Sorularla Fıkıh

Sorularla Fıkıh

Bismihi Teala…Alemlerin Rabbine hamd-u senalar olsun. Peygamberimiz, Rehberimiz, Efendimiz Hz. Muhammed’e, aline, ashabına ve O’na tabi olanlara salat ve selam olsun.

Bismihi Teala…

Alemlerin Rabbine hamd-u senalar olsun. Peygamberimiz, Rehberimiz, Efendimiz Hz. Muhammed’e, aline, ashabına ve O’na tabi olanlara salat ve selam olsun.

Soru: Evim işyerinden uzaktır. Akşam işten çıkıp eve vardığımda akşam namazı vakti geçiyor. Arkadaşlarım genelde kazaya bırakıyor. Ancak duyduğum kadarıyla her ne sebeple olursa olsun, namazı kazaya bırakmak haramdır. Namazı beklersem servis aracını kaçırırım. Seferi namazda olduğu gibi tehir (erteleme) yapabilir miyim?

Bu soruya cevap vermeden önce şunu belirtmekte yarar vardır: Bizi en güzel şekilde yaratan ve bütün kainatı hizmetimize veren Allahu Teala Kur’an-ı Kerim’de; “(Ben) Cinleri ve insanları, ancak bana ibadet etsinler diye yarattım” buyurarak bu dünyadaki asıl görevimizi bize bildirmiştir. Biz aciz kullar da ebedi ve sürekli bir mucize olan Kur’an-ı Kerim’de Rabbimizin bize tayin ettiği asıl görevimizi öğrendikten sonra ihmal ederek ikinci plana atmamalıyız.

Madem ki asıl görevimiz, ibadettir. Ve en önemli ibadet namazdır; o halde bütün işlerimizi ibadetlere ve bilhassa namaza göre ayarlamalıyız. Gireceğimiz işin namazlarımızı kılmamıza elverişli olup olmadığı öncelikli şartlarımızdan biri olmalıdır.

Ancak tüm ihtimam ve çabalara rağmen hesaplar tutmayıp şartlar kişiyi zorlarsa varsa dinimizin bize tanıdığı ruhsatlardan ve alimlerimizin fetvalarından istifade edebiliriz. Aksi takdirde şartlar ne olursa olsun namazımızı tercih etmeliyiz.

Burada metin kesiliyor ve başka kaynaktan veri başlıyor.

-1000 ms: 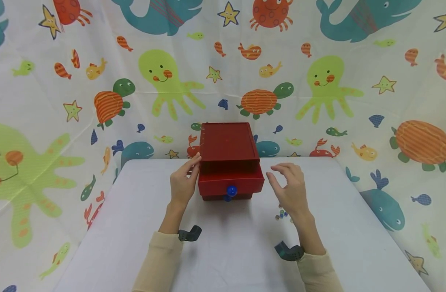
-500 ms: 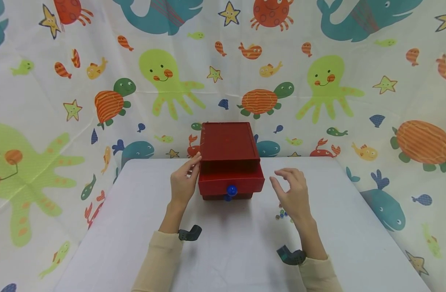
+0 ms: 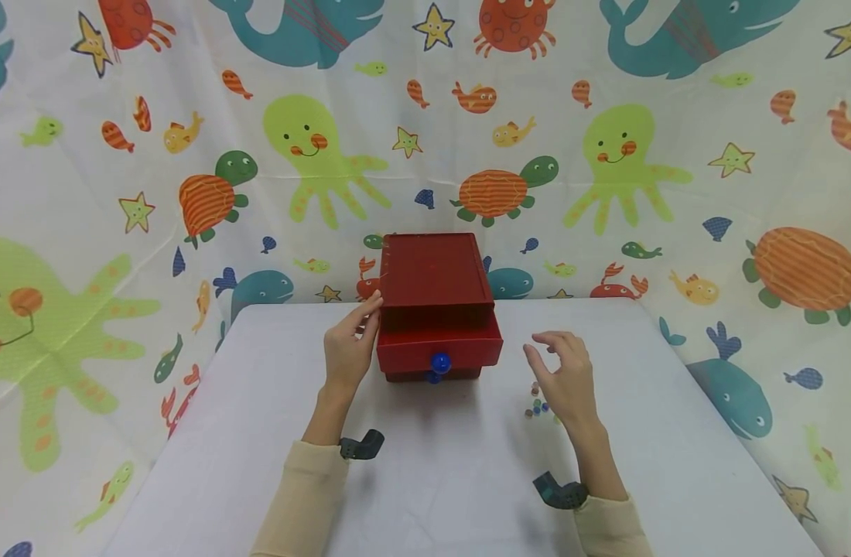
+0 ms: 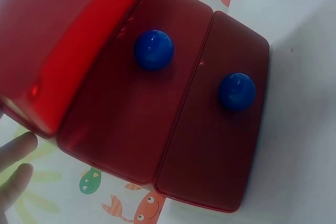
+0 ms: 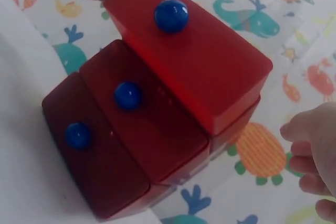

Sorunuzun cevabına gelince; Müslim’in İbn-i Abbas’tan rivayet ettiği bir hadise dayanarak bazı alimler; “Kişi zor durumda kalırsa seferi olsun olmasın, öğle ile ikindi, akşam ile yatsı namazlarını cem edebilir (birleştirebilir)” şeklinde görüş beyan etmişlerdir. Cem’in şekil ve şartları için Şafii mezhebini anlatan fıkıh kitaplarına bakabilirsiniz. (Feth-ül Bari, İbn-i Hacer c: 2 s:24)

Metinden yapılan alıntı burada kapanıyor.